So, this can of worms just keeps getting thrown in my lap. How do you respond to the “dating question” with your teens?
In many conservative Christian circles, the topic of courtship is often presented as the only or the best alternative to a modern approach which seems to be failing so appallingly.
However, despite the peer pressure, I don’t believe courtship is the right answer any more than I believe casual dating and sexual exploration are the answer.
I maintain a conviction that understanding the value and importance of another human being offering you companionship can bring better fruit than the rigidity and legalism produced within the courtship movement, as I have witnessed it.
But first, a few thoughts…
Years ago, when these little boys were still interested in bugs and catching lizards rather than hanging out with friends and the over application of cologne, I had strong feelings and very “solid” opinions about what their relationships would be.

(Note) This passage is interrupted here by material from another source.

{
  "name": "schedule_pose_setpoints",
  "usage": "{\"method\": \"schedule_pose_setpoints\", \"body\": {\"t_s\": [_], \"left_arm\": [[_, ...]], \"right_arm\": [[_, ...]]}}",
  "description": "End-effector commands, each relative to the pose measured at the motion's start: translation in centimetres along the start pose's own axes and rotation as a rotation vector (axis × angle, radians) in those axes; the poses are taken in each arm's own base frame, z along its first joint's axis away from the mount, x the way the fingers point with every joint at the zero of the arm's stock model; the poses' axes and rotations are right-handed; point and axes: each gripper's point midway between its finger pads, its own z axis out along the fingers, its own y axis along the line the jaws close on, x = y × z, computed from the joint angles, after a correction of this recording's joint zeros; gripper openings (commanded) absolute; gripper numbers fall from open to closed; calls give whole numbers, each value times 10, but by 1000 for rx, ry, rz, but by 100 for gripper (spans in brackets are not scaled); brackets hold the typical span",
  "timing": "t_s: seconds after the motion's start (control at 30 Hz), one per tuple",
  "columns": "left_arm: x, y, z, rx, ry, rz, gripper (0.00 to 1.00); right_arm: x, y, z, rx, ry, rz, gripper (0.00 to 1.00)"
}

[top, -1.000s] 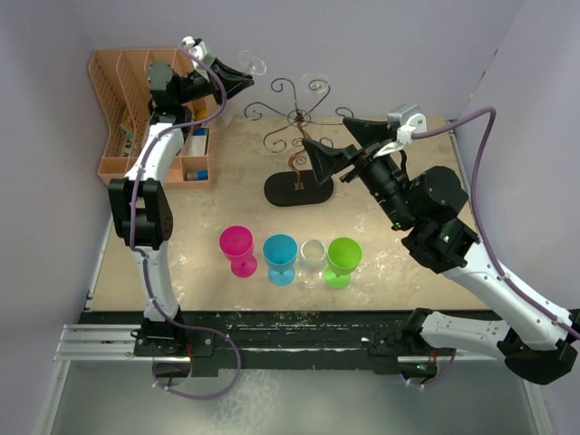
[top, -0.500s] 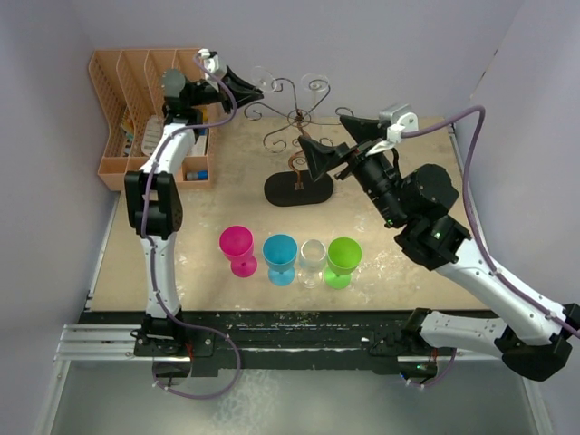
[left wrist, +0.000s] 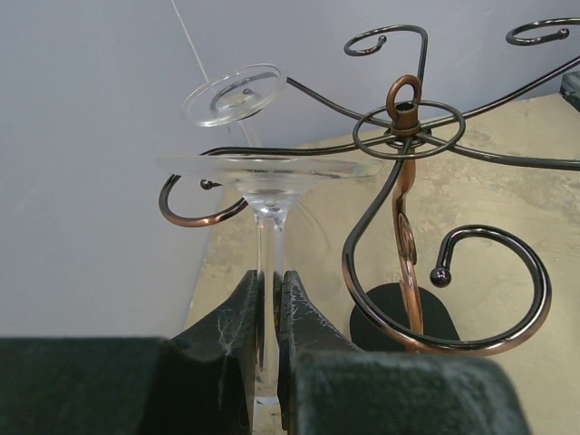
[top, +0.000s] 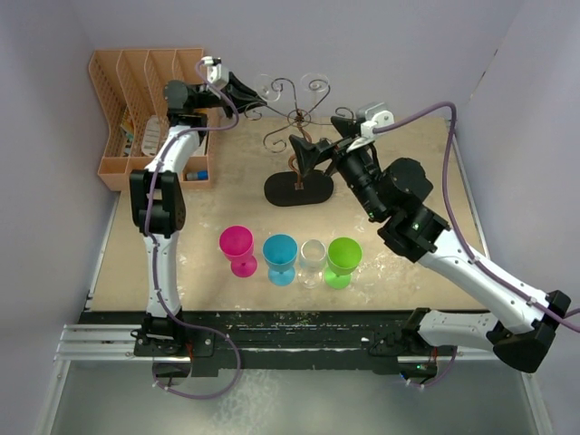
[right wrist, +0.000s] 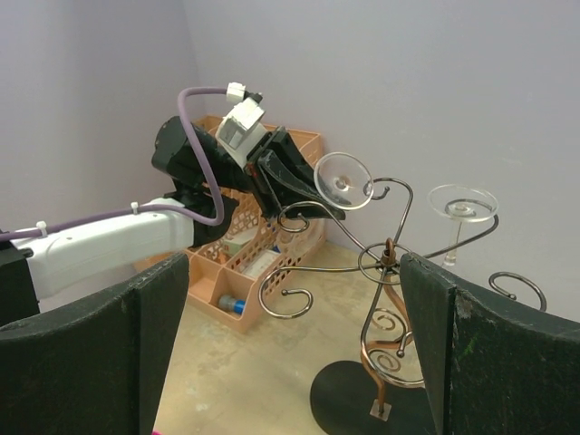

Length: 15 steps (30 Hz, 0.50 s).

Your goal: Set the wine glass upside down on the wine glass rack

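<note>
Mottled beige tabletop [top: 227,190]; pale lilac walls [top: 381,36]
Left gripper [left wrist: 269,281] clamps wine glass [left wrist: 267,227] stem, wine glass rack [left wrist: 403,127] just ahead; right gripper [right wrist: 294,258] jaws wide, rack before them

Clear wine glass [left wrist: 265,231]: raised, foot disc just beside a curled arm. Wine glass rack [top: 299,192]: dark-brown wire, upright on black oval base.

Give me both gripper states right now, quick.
Left gripper: shut on the stem of the clear wine glass.
Right gripper: open, holding nothing.
</note>
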Motion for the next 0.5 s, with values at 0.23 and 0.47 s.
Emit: {"method": "schedule_pose_setpoints", "body": {"t_s": [0.23,0.47], "left_arm": [[-10,-6,24,74,-7,90,0],[-10,2,33,61,-25,102,0]], "right_arm": [[-20,1,11,-45,-97,23,100],[-10,6,17,-68,-70,25,100]]}}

Believe me, there were a thousand grand ideas supporting naïve and untested convictions.
The little boys grew up and became handsome, clever, intelligent, highly sought after, socially busy, likeable young men.
In addition to a whole crew of great young men, they are surrounded by some of the most beautiful, brilliant, talented, articulate, joyful, interesting girls I’ve ever met. These are amazing young women.

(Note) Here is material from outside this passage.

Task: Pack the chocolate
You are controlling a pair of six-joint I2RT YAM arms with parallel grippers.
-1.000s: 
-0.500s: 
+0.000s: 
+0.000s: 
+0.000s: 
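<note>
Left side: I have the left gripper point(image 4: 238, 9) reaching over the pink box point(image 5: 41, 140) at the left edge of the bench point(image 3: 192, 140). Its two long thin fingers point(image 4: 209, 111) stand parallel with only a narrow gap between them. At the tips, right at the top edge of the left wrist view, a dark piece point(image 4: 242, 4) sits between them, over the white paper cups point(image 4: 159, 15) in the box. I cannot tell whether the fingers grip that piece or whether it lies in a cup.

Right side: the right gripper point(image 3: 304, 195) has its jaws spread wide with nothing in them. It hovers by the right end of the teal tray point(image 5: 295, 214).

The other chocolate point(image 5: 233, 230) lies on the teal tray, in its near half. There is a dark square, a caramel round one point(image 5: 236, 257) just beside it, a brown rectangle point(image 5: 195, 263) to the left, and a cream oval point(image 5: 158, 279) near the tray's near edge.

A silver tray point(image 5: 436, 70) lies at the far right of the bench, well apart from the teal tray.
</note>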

As their parents, we are thrilled for the friendships they are developing and we WANT them to spend time with these friends. Consistently, we find our sons sharpened, challenged, and encouraged to be better people through the common inspiration to be both excellent and dedicated to faith, intelligent pursuits, and personal passions.
When a person is struggling and asks a friend, who happens to be my big-hearted son, for counsel? I want him to feel free to stand up and be a strong shoulder, a compassionate voice, and advocate. I also want him to be able to discern if he is the right person for that conversation.

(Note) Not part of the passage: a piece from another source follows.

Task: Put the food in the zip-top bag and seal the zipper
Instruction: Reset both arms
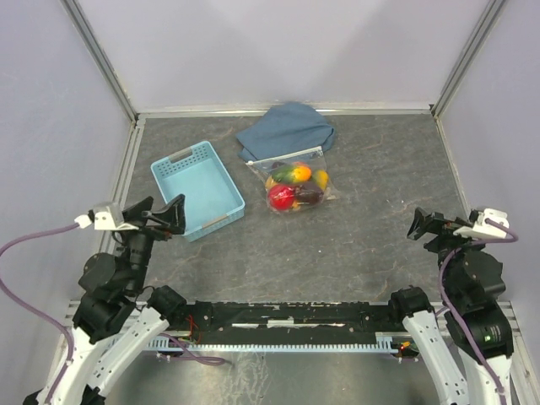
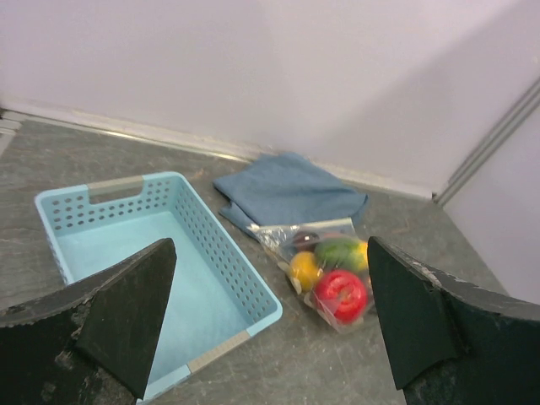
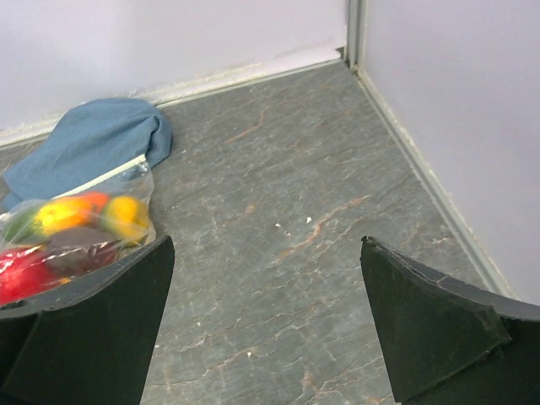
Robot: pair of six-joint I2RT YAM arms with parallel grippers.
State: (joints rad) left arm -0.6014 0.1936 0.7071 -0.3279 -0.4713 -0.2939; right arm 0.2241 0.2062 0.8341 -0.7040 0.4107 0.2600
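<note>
The zip-top bag (image 1: 295, 179) lies flat on the table's far middle, with the food (image 1: 282, 197) inside it: red, orange, yellow, green and dark purple toy fruits. Its zipper (image 1: 288, 157) runs straight along the far edge, next to the blue cloth. My left gripper (image 1: 160, 213) is open and empty, held above the table by the basket's near end. The left wrist view shows the bag (image 2: 325, 270) and a red fruit (image 2: 341, 294) ahead, right of centre. My right gripper (image 1: 430, 226) is open and empty at the right, well away from the bag (image 3: 76, 228).
A light-blue plastic basket (image 1: 221, 181) with nothing in it stands left of the bag. A folded blue cloth (image 1: 285, 131) lies behind the bag near the back wall. Walls close the table on three sides.
</note>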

Regardless of whether he is talking to the curly headed, tall boy or the blonde, blue eyed, lovely girl.
See, I’m more interested in teaching my boys how to treat PEOPLE than I am in over-emphasizing romance or romanticism.
Instead of teasing them about having a girlfriend and introducing awkwardness into an otherwise platonic friendship, we have always stressed the importance of being careful with the emotions, sentiments, or devotion of another person. Early on we discouraged “best friend” relationships because of their exclusionary tendency. Instead, we encourage our sons to be INclusive and draw people into the party.
“Tables for two aren’t really more fun than tables for 12,” we tell them.
Recently, when reading the book of Ruth together, this verse jumped off the page.
“Na‘omi said, “My daughter, just stay where you are, until you learn how the matter comes out; for the man won’t rest unless he resolves the matter today.” Ruth 3:18 CJB
Now, if you remember the story, Naomi says this after Ruth had laid at Boaz feet on the threshing floor all night before she scampered off in the wee hours with six measures of barley.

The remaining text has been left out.